Yamaguchi wasn't the only one to survive. Although 210,000 died in the bombing, some 260,000 people actually survived the blasts. But how?
On July 8, 2010, leaders of a dozen state, local and federal agencies took part in a simulated L.A County security exercise code-named Operation Golden Phoenix. One of the things they learned from the exercise was that a big-city nuke attack is a survivable event. It all comes down to shelter.
Without any shelter for 24 hours, 285,000 caught in an L.A. blast would develop radiation sickness or die. Just getting into a wood-frame house could save 160,000 people. Shelter in place - that's the single biggest message.

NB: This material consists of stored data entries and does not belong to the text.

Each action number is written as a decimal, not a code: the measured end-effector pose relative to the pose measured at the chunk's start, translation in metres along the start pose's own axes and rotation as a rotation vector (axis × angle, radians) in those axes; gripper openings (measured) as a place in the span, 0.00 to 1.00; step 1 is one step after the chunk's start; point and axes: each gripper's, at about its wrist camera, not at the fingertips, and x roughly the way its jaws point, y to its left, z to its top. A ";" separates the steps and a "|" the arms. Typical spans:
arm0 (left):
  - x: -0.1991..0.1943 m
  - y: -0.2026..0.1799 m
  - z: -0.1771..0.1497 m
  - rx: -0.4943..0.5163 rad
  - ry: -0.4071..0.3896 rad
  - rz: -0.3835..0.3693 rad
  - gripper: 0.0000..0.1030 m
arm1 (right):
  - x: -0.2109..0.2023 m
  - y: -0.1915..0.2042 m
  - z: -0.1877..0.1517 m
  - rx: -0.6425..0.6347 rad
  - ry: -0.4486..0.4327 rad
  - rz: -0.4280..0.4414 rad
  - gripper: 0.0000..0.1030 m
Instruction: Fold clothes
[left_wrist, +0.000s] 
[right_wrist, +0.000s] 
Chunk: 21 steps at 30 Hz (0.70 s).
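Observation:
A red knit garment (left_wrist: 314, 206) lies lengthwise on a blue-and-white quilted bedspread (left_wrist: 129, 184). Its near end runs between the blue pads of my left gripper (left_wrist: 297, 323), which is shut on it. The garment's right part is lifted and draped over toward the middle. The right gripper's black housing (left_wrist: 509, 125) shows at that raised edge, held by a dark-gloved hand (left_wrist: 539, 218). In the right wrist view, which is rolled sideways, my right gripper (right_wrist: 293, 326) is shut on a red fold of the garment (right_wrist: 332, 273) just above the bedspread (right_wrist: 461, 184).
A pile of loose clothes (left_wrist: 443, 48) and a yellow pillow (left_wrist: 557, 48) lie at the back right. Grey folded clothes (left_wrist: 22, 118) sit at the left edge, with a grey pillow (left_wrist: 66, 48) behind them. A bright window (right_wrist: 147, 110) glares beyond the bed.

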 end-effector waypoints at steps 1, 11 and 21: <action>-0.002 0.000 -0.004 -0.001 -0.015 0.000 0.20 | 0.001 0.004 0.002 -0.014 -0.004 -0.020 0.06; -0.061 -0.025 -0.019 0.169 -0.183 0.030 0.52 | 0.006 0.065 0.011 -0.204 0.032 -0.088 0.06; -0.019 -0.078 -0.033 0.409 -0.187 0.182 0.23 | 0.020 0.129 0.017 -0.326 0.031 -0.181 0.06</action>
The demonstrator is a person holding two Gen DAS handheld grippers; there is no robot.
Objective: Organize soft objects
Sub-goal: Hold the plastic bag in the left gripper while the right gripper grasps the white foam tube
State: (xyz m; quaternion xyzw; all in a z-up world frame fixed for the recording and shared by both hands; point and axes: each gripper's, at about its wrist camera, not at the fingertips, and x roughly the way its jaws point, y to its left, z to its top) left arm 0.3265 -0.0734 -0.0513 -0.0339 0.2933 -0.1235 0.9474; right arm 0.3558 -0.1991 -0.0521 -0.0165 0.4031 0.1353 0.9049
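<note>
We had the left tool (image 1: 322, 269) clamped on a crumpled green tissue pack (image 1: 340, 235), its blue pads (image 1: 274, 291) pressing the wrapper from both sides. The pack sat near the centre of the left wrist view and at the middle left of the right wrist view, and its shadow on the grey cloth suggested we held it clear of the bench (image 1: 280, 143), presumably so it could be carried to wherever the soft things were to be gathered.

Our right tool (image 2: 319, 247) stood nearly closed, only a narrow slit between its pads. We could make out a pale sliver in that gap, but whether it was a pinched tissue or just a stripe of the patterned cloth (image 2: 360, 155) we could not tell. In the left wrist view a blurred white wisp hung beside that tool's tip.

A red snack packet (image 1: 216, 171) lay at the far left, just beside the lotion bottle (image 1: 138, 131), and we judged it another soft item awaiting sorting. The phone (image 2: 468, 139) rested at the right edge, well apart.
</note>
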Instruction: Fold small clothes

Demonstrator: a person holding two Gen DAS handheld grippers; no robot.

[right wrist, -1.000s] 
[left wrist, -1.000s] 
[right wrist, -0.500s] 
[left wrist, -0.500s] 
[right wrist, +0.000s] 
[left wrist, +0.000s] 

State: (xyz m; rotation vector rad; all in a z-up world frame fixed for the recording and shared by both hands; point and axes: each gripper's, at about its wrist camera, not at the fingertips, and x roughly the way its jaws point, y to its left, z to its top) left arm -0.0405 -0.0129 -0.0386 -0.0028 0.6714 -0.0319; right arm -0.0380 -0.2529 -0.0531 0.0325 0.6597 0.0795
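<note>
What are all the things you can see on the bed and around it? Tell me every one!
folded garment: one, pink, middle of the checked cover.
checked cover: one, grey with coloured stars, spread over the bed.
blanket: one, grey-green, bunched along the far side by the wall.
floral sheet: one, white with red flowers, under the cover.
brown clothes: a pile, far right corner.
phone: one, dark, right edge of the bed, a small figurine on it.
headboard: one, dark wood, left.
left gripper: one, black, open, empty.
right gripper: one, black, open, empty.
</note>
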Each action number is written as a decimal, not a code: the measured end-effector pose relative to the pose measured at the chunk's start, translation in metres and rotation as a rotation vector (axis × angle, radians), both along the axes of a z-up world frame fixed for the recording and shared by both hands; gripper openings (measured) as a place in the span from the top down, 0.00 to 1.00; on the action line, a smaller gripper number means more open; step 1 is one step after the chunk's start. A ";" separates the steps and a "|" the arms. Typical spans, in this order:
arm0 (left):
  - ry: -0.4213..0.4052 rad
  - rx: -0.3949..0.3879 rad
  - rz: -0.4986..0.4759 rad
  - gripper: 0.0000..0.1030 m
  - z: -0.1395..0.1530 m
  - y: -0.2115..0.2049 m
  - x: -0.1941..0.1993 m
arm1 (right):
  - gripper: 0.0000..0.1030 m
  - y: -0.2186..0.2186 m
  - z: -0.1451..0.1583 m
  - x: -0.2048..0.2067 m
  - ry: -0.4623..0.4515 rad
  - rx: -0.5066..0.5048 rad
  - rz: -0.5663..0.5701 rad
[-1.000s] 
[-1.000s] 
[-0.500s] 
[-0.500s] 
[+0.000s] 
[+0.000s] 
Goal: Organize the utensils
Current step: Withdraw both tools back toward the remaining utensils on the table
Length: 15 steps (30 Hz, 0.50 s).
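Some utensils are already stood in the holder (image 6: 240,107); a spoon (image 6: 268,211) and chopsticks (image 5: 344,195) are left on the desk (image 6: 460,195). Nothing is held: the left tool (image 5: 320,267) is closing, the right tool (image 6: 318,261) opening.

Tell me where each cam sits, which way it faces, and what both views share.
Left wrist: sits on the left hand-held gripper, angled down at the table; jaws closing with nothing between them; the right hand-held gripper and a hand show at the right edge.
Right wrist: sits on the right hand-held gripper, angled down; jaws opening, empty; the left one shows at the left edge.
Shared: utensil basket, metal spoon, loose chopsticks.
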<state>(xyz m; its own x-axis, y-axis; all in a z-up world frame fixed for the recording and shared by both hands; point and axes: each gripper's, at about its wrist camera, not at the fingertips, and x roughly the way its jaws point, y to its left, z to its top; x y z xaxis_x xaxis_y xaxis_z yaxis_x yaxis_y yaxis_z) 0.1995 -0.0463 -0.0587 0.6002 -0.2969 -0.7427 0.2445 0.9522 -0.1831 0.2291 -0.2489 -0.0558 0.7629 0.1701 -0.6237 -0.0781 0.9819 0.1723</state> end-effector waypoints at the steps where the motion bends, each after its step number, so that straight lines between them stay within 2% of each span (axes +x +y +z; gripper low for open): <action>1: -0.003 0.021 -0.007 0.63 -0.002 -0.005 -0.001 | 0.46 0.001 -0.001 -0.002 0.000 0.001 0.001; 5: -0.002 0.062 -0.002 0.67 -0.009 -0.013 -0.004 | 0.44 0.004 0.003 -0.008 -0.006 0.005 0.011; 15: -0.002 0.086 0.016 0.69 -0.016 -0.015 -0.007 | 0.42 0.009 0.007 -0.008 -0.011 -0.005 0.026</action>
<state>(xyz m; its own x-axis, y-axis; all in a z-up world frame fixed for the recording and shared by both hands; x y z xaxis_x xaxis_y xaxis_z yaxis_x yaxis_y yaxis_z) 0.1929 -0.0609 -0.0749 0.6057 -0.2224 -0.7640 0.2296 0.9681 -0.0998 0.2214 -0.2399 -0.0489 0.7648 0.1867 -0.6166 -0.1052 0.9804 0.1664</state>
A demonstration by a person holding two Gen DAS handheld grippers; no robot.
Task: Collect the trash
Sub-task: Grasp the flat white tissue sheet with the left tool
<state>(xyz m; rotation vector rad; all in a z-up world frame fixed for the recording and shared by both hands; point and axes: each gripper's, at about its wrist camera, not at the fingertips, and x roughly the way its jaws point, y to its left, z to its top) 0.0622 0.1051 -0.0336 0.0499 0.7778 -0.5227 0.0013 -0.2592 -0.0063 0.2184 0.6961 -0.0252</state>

Radioactive fallout, which is the greatest danger, passes in six to 24 hour's. And since you can't outrun radioactive fallout, find shelter and remain there.
When you think about it, there are many other types of fallout in life. There's a marriage that has imploded, and there is the fallout of angry words and distrust. There's a loss that has broadsided you followed by the fallout of grief and regret. There's a friendship that has blown apart and the fallout of confusion is falling all around you. Your son or daughter has made decisions that have shattered your heart and the fallout of perceived failure on your part is showering down upon you. What's a person to do? Take shelter.
Let me dwell in your tent forever! Let me take refuge under the shelter of your wings! (Ps 61:4)
God is our refuge and strength, a very present help in trouble. (Ps. 46:1)
It's comforting to know that the God of the universe has revealed Himself as a shelter.
It's impossible to eliminate fallout while living in a broken creation, however, there is a well-proven shelter we can run to – our Triune God. Remember – you can't outrun the fallout, so find shelter and remain there.